Harper has appeared in more than twenty motion pictures, most notably Dario Argento's Suspiria, Brian DePalma's Phantom of the Paradise, and the follow-up to The Rocky Horror Picture Show, Shock Treatment. She was also in My Favorite Year, alongside Peter O'Toole and Mark Linn-Baker, and costarred with Steve Martin and Bernadette Peters in Pennies from Heaven. Woody Allen featured her in his films Stardust Memories and Love and Death, and she appeared in the fourth season of It's Garry Shandling's Show, for which she received a CableAce Award for Actress in a Comedy Series, as well as the 2002 Steven Spielberg/Tom Cruise film Minority Report. She was seen in a 2005 episode ("Forget Me Not") of the television series Crossing Jordan. Harper's turn in the 2024 dark comedy, Nightbitch, earned her a nomination for a Chlotrudis Award for Best Performance in a Supporting Role.

She has written eleven books for children, and made seven albums of songs for children. She was named by Parenting magazine as "Parent of the Month" in 2004. In 2000, she sang background vocals on selected tracks on the Dan Hicks and his Hot Licks album Beatin' the Heat.

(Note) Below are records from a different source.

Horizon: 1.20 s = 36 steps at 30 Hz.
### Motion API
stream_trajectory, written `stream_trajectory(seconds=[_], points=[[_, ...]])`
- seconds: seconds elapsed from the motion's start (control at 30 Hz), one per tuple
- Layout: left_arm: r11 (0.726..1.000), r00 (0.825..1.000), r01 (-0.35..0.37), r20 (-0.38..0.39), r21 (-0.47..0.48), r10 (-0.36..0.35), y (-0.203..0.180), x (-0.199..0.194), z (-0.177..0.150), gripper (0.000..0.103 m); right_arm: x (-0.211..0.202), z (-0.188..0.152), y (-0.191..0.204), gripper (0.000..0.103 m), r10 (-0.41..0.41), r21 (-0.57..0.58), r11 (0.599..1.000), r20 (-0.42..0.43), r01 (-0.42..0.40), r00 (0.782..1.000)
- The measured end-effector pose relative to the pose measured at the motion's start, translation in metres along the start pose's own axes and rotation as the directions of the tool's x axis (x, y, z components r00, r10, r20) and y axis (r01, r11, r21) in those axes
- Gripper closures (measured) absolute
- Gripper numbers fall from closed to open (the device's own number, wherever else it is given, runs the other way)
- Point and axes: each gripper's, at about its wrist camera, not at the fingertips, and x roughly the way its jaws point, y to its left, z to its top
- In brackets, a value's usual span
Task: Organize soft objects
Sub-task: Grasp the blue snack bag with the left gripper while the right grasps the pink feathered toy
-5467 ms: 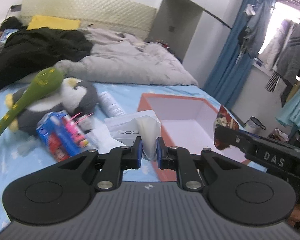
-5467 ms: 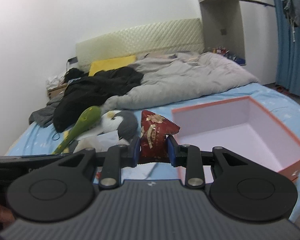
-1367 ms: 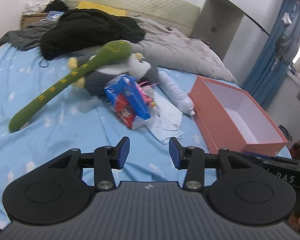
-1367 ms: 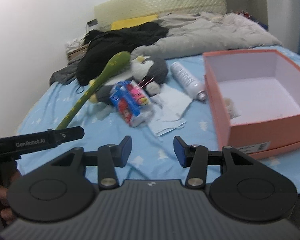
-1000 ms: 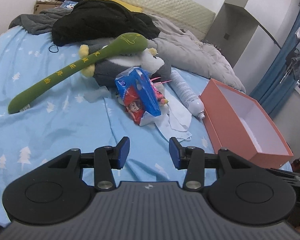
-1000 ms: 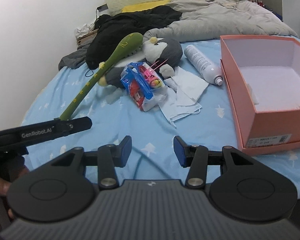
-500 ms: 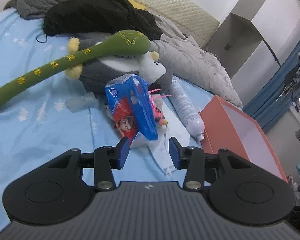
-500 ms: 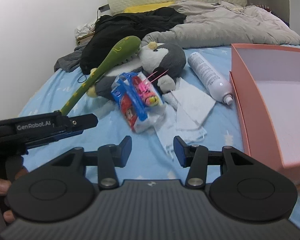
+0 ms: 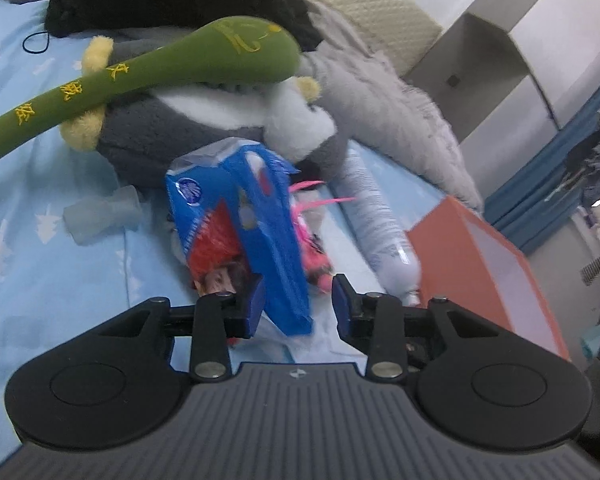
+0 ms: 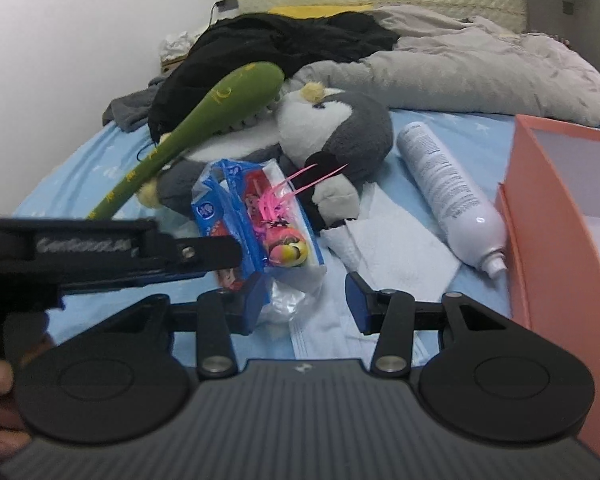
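A blue and red tissue pack point(image 9: 240, 232) lies on the blue bedsheet in front of a grey penguin plush point(image 9: 204, 120) with a long green plush stick point(image 9: 148, 68) across it. My left gripper point(image 9: 296, 304) is open, its jaws on either side of the pack's near end. In the right wrist view the pack point(image 10: 256, 216), the penguin point(image 10: 336, 128) and the green stick point(image 10: 204, 120) show too. My right gripper point(image 10: 306, 300) is open and empty just short of the pack. The left gripper comes in from the left in that view.
An orange box point(image 10: 560, 216) with a pale inside stands at the right, also in the left wrist view point(image 9: 484, 264). A white spray bottle point(image 10: 448, 192) and white tissues point(image 10: 396, 248) lie between it and the penguin. Black clothes point(image 10: 276, 44) and a grey duvet point(image 10: 480, 72) lie behind.
Both grippers have let go of the items they held earlier and moved in toward the tissue pack. The left gripper's open jaws now straddle its near end.
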Motion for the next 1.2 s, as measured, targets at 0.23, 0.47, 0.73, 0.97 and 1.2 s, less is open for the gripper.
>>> stream_trajectory(seconds=[0.23,0.47,0.73,0.97,1.2], points=[[0.999,0.999,-0.03,-0.038,-0.04,0.029,0.012,0.029,0.01,0.066,0.03,0.003,0.001,0.056,0.019,-0.031,0.999,-0.014,-0.019,1.0],[0.998,0.998,-0.033,-0.049,-0.052,0.03,0.019,0.039,0.014,0.087,0.045,0.009,0.007,0.059,0.025,-0.089,0.996,-0.013,-0.026,1.0],[0.997,0.999,-0.02,-0.036,-0.076,0.017,0.022,0.034,0.012,0.096,0.047,0.008,0.014,0.073,0.049,-0.134,0.99,-0.002,-0.049,0.999],[0.999,1.0,-0.021,-0.006,-0.036,0.02,0.013,0.01,0.012,0.101,0.026,0.009,0.015,0.075,0.032,-0.143,0.989,0.012,-0.03,0.999],[0.999,1.0,-0.009,-0.005,-0.041,0.009,0.012,-0.012,0.004,0.102,-0.007,-0.001,0.016,0.075,-0.003,-0.123,0.992,0.022,0.005,1.0]])
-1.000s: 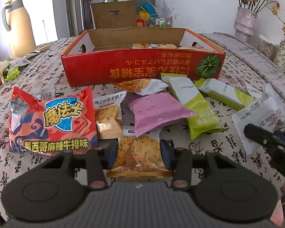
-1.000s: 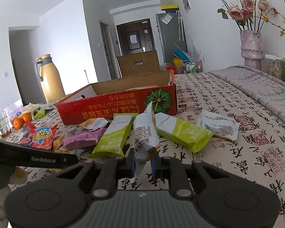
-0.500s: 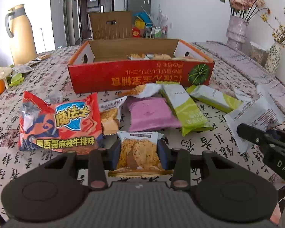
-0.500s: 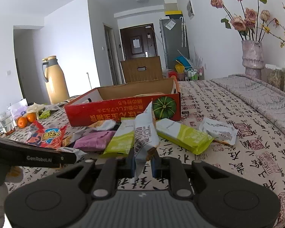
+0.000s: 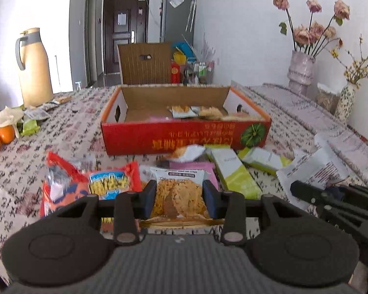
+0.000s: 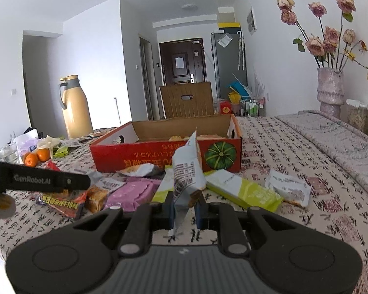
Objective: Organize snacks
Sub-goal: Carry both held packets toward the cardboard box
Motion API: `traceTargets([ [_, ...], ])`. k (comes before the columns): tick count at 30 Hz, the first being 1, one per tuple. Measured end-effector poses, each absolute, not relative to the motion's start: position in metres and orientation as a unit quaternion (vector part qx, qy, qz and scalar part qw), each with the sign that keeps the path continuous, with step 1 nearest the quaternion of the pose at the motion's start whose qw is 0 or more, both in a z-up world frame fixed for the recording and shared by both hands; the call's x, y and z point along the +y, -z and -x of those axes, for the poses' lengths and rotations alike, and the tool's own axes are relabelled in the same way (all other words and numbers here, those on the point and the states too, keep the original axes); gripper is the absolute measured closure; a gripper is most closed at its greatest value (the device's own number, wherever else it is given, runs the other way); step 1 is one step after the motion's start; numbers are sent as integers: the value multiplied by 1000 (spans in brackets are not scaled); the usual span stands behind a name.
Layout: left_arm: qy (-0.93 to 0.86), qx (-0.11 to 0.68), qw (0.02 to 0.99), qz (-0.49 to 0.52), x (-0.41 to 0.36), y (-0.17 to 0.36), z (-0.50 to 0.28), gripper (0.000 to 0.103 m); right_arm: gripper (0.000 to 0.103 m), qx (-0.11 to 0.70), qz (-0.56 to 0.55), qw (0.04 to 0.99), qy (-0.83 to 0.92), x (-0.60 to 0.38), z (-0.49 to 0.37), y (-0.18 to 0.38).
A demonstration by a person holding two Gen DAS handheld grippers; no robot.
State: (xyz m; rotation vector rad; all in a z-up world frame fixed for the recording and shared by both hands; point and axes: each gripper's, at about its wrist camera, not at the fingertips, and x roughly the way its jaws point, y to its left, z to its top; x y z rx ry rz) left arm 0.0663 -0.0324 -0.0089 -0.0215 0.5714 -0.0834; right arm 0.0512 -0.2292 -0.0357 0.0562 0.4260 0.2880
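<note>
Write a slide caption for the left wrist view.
Left gripper grips a cracker packet before the open red box.

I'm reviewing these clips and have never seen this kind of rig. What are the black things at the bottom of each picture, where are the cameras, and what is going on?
There is no robot: a person holds hand-held tongs in each hand, each with a fisheye camera looking along its fingers. The black shapes are the tongs themselves. The left wrist view shows the left tongs gripping a clear crispy snack packet. The right wrist view shows the right tongs pinching a white snack packet that stands up on end. On the patterned tablecloth lie more snacks: a pink packet, green bars and a red chip bag. Behind them stands an open red box with a few snacks inside.
</note>
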Motion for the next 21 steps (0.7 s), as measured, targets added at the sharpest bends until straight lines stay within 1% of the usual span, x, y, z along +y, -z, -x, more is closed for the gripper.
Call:
traceTargets([
  [11, 34, 240, 970, 13, -29, -19, -99, 62, 88, 186, -7, 971, -152, -207, -89, 17],
  [21, 30, 226, 974, 13, -28, -32, -143, 62, 88, 169, -3, 973, -156, -192, -142, 2],
])
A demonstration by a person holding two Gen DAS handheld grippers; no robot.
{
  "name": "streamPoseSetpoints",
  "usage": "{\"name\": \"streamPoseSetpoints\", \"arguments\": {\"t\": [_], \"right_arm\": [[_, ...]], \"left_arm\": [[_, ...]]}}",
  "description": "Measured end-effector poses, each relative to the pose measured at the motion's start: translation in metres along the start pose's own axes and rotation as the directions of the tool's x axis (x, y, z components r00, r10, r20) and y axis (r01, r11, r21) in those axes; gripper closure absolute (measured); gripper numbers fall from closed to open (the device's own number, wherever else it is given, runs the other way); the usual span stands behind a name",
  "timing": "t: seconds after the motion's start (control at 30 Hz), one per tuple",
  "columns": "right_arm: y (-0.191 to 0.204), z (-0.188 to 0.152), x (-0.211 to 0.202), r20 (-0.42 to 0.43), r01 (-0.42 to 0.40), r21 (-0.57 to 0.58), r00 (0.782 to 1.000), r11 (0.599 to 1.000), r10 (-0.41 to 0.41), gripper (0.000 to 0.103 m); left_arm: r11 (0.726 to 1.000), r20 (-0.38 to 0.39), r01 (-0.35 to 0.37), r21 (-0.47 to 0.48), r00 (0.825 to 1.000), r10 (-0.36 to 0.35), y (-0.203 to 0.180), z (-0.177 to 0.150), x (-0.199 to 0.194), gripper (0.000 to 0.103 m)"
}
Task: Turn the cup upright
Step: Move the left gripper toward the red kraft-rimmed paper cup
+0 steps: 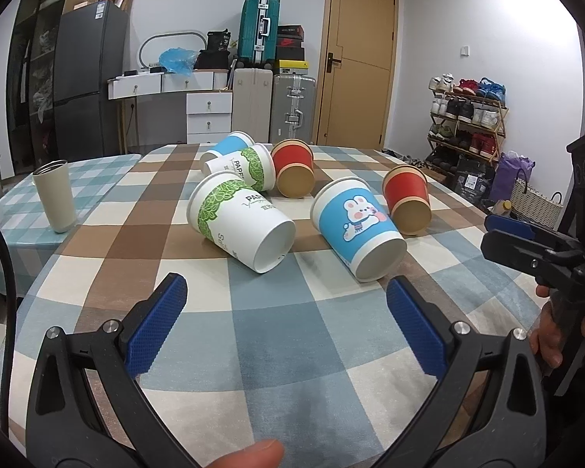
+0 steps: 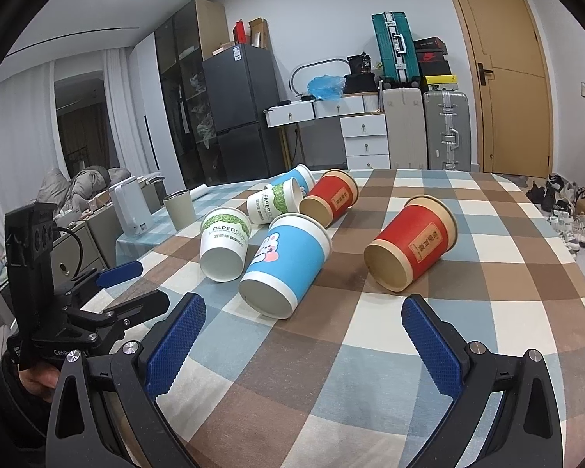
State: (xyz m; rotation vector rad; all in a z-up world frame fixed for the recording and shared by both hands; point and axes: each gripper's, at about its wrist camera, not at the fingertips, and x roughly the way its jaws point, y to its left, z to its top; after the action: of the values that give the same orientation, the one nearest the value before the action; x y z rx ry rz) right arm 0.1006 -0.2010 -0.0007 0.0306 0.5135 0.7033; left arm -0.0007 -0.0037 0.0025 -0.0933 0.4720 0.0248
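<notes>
Several paper cups lie on their sides on the checked tablecloth point(image 1: 284, 335). Nearest are a white cup with green leaves point(image 1: 240, 220) point(image 2: 224, 243), a blue rabbit cup point(image 1: 357, 226) point(image 2: 284, 263) and a red cup point(image 1: 407, 199) point(image 2: 411, 241). Behind lie another red cup point(image 1: 294, 167) point(image 2: 331, 199), a second green-leaf cup point(image 1: 241, 167) point(image 2: 275, 202) and a second blue cup point(image 1: 230, 146) point(image 2: 298, 177). My left gripper point(image 1: 286, 292) is open and empty, just short of the two nearest cups. My right gripper point(image 2: 304, 316) is open and empty, in front of the blue rabbit and red cups.
A beige tumbler point(image 1: 54, 195) point(image 2: 179, 208) stands upright on a side table to the left. The right gripper shows at the right edge of the left wrist view point(image 1: 499, 234); the left gripper shows at the left of the right wrist view point(image 2: 136, 284). Furniture and suitcases stand behind the table.
</notes>
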Motion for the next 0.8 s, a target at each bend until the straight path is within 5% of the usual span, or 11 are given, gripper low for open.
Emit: {"name": "streamPoseSetpoints", "arguments": {"t": [0.53, 0.8], "right_arm": [[-0.027, 0.003, -0.031, 0.037, 0.114, -0.006, 0.993, 0.993, -0.114, 0.000], [-0.053, 0.012, -0.046, 0.065, 0.140, 0.086, 0.987, 0.986, -0.145, 0.000]], "left_arm": [[0.998, -0.063, 0.058, 0.033, 0.996, -0.056, -0.055, 0.021, 0.030, 0.001], [0.994, -0.120, 0.080, 0.073, 0.990, -0.071, -0.088, 0.039, 0.058, 0.001]]}}
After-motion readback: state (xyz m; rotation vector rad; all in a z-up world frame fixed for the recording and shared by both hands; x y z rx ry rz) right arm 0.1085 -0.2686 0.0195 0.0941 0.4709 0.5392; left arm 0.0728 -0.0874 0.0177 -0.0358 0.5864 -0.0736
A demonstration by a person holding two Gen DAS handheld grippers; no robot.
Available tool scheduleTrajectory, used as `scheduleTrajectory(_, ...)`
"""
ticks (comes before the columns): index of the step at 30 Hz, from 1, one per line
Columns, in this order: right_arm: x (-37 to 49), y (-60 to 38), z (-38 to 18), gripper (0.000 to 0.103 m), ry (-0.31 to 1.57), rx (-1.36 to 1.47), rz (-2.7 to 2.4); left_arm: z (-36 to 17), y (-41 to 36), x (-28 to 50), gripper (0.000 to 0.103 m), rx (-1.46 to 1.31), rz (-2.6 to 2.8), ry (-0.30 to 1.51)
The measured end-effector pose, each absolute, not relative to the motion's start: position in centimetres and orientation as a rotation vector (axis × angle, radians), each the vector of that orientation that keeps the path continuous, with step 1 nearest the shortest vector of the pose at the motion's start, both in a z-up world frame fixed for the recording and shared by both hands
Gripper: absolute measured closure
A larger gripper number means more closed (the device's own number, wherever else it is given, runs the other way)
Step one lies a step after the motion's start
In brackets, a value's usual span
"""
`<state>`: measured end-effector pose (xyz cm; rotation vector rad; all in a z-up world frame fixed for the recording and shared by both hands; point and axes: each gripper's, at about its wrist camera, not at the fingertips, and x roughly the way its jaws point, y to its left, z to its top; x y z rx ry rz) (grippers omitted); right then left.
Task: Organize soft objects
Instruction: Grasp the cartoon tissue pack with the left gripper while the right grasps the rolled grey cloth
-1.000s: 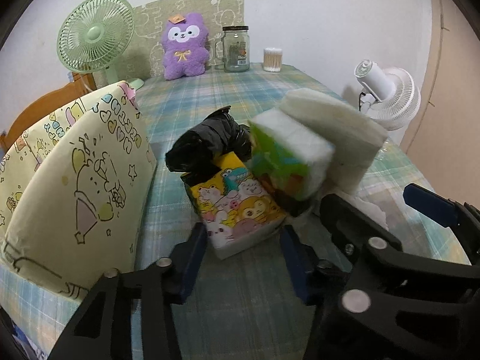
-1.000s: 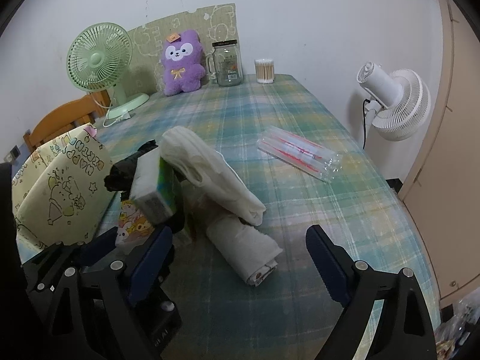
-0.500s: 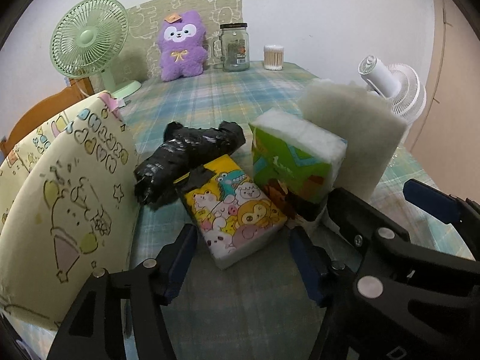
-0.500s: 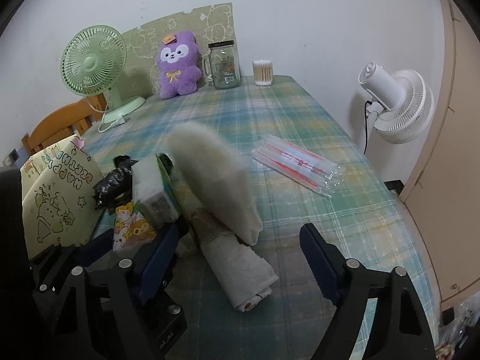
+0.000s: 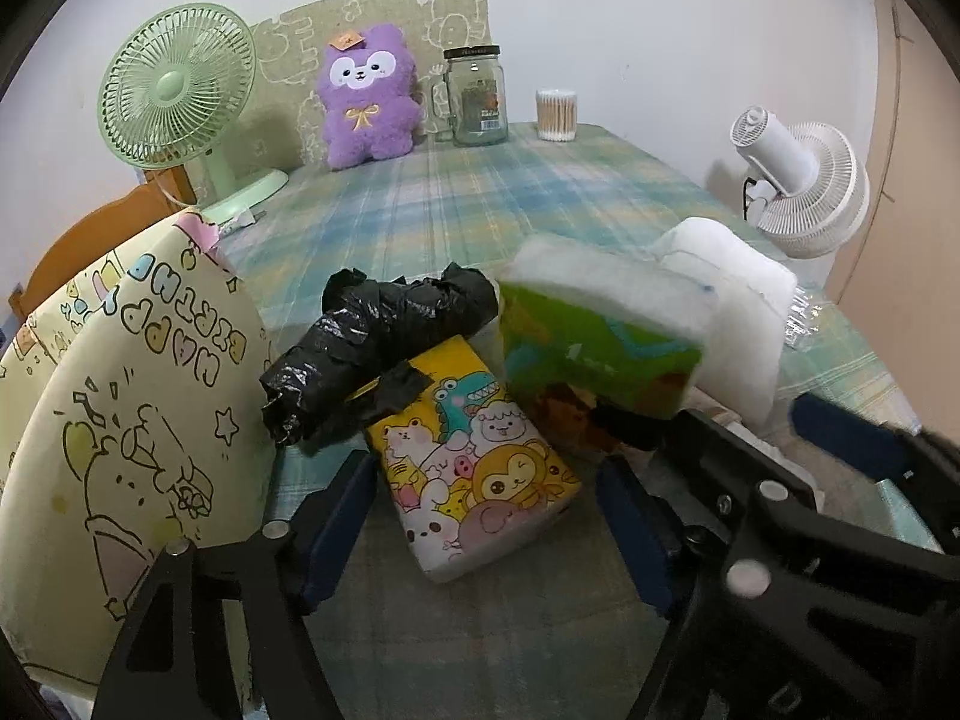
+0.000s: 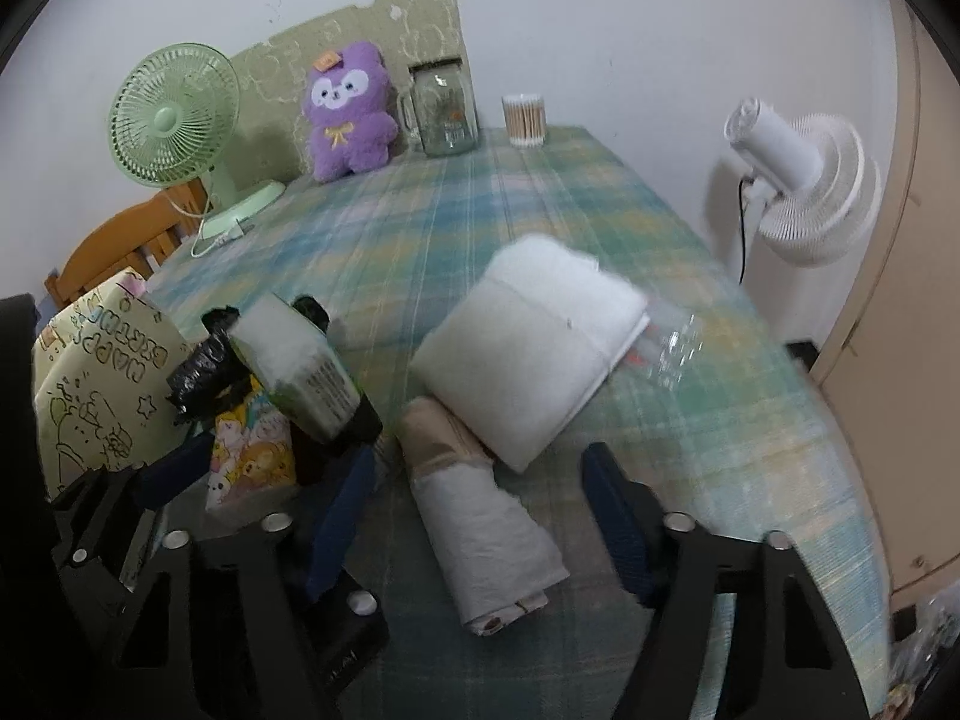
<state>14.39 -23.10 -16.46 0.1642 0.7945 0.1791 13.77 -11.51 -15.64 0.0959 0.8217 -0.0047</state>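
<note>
Left gripper [image 5: 483, 534] was opening around a glossy cartoon-printed tissue pack [image 5: 480, 471], untouched; crinkled black bag roll [image 5: 372, 348] at 11 o'clock. Right gripper [image 6: 477, 513] was closing, pads clear of the soft white roll [image 6: 489, 531] between.

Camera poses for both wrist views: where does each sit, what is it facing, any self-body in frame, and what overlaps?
Left wrist: on the left gripper, angled down the table at the cartoon tissue pack between its opening jaws; the right gripper's black frame shows at lower right.
Right wrist: on the right gripper, angled down at the rolled white bag between its closing jaws; the left gripper shows at lower left.
Shared: green tissue pack, folded white towel, purple plush, green fan.
</note>
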Motion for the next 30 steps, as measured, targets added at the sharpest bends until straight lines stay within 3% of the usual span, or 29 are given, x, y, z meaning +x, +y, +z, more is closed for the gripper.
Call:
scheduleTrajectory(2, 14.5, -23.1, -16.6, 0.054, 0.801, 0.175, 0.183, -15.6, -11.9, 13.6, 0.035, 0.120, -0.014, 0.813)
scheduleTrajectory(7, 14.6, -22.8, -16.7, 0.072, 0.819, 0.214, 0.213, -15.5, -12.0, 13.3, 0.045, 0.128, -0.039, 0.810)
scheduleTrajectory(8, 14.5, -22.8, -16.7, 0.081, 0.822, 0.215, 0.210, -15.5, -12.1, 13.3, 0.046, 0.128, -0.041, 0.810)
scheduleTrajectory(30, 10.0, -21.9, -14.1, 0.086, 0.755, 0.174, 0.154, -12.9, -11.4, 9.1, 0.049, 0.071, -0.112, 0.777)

In December 2010, Harper released a cookbook titled The Crabby Cook Cookbook: Recipes and Rants. In a January 2011 interview Harper said, "I thought it was high time there was a book that acknowledged that not everybody experiences the joy of cooking, that sometimes cooking for a family on a daily basis can be really irritating! This book, with 135 easy recipes, is for those people, crabby cooks like me! It's a collection of humor, survival tips and recipes, for the kitchen-challenged!" In March 2011, she was on tour promoting her book. Stops included Chicago, where she held a "Lunch and Learn with Jessica Harper".

==Personal life==
Harper married Tom Rothman, a top executive at Sony Pictures (formerly of 20th Century Fox) on March 11, 1989, in an ecumenical ceremony. Harper resides in Los Angeles, California, and New York City.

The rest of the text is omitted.